For many adults, this time of the year is dominated by to-dos: buying thoughtful gifts, decorating the house, wrapping up work projects ahead of vacation, practicing self-control around food and drinks and the crazy uncle you’d love to tell off.
Try to remember how it used to be. The holidays shimmered with the light of kinaras and menorahs, the reflective sheen of Christmas ornaments, oily pans frying latkes, and the iced tops of homemade cookies.
“There’s this excuse to lean back into your childhood love of the world and reconnect to the wonder of being a little kid,” said Daniel Arnold, a photographer whose family combined Jewish and Christian traditions during the holidays of his youth.
With childlike optimism and nostalgia, Mr. Arnold headed to the epicenter of seasonal cheer and consumerism, Fifth Avenue. (Those seeking pure cheer should consider a trip to see the decked-out houses in the Dyker Heights section of Brooklyn instead.)
He found that the romance of year-end New York City, depicted in films including “When Harry Met Sally,” “Miracle on 34th Street” and “Home Alone 2,” was overshadowed by the crowds of people trying to get a glimpse of the “Snow White and the Seven Dwarfs”-themed windows at Saks Fifth Avenue and taking pictures with the Rockefeller Center Christmas tree.
“You feel the energy of the city in a very localized and immediate way,” Mr. Arnold said.
Tiffany’s! Bergdorf’s! Henri Bendel! That guy selling counterfeit handbags on the corner! Fifth Avenue is basically the “Disneyland of shopping,” Mr. Arnold said.

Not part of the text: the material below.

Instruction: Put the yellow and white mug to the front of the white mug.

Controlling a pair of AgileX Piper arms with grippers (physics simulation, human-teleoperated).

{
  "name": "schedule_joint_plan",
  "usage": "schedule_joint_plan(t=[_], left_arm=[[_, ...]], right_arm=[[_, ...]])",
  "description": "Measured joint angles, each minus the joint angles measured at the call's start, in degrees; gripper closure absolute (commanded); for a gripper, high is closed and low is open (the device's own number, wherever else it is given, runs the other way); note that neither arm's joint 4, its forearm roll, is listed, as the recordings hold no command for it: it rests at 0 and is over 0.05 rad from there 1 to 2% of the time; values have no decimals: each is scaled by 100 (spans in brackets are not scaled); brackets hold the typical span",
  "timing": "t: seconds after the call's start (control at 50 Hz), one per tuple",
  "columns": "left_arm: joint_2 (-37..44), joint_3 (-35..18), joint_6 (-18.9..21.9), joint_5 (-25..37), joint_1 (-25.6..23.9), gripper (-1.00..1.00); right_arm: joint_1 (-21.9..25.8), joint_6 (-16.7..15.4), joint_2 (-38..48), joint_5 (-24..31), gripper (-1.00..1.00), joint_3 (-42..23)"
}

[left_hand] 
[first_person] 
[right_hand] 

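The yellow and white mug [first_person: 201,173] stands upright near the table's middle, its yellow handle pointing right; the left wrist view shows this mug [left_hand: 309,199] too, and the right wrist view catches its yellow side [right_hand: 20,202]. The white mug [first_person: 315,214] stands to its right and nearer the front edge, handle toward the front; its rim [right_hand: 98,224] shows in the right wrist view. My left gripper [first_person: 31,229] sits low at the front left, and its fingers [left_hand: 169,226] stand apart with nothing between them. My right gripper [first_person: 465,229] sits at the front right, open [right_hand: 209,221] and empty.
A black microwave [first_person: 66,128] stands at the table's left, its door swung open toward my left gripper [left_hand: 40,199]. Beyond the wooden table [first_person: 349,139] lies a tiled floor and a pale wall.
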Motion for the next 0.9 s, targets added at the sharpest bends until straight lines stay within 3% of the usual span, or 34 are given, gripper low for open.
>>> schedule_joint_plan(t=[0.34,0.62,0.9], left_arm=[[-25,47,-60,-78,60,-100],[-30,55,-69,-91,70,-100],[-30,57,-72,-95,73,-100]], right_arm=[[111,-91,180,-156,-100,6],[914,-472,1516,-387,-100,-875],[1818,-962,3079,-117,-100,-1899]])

Even if you came for the lighting of the tree, it is almost impossible not to take stock of the goodies in the windows, which have come to represent some of our wildest shopping fantasies.
Recent Pew Research Center surveys found that while 90 percent of Americans celebrate Christmas, 56 percent of them believe that the holiday figures less religiously in our collective consciousness than ever before. The only nonsecular symbol that struck Mr. Arnold was a manger that he saw being carried into St. Patrick’s Cathedral.
“It’s very hard to find any direct connection to religion,” Mr. Arnold said. “You want to be as inclusive as possible.”
Inclusivity means embracing and expressing the many faiths of New Yorkers. It also means welcoming the tourists who flock to Fifth Avenue.
“You understand your surroundings in a totally new way when a replacement population comes and looks at it with you,” Mr. Arnold said. “It’s just like the Emerald City of people’s fantasies.”
Many New Yorkers are prone to frustration with slow walkers and the people who insist on taking pictures with their iPads. But those who brave Fifth Avenue at this time of year have no choice but to move with the masses at a pace that Mr. Arnold likened to molasses.
“In a way that connects back to the relief of Christmas,” Mr. Arnold said. “You get the opportunity to snap out of your routine and take a step back. It’s like you get momentarily relieved of all the nonsense of the year and are like, ‘Who cares? It’s Christmas again.’”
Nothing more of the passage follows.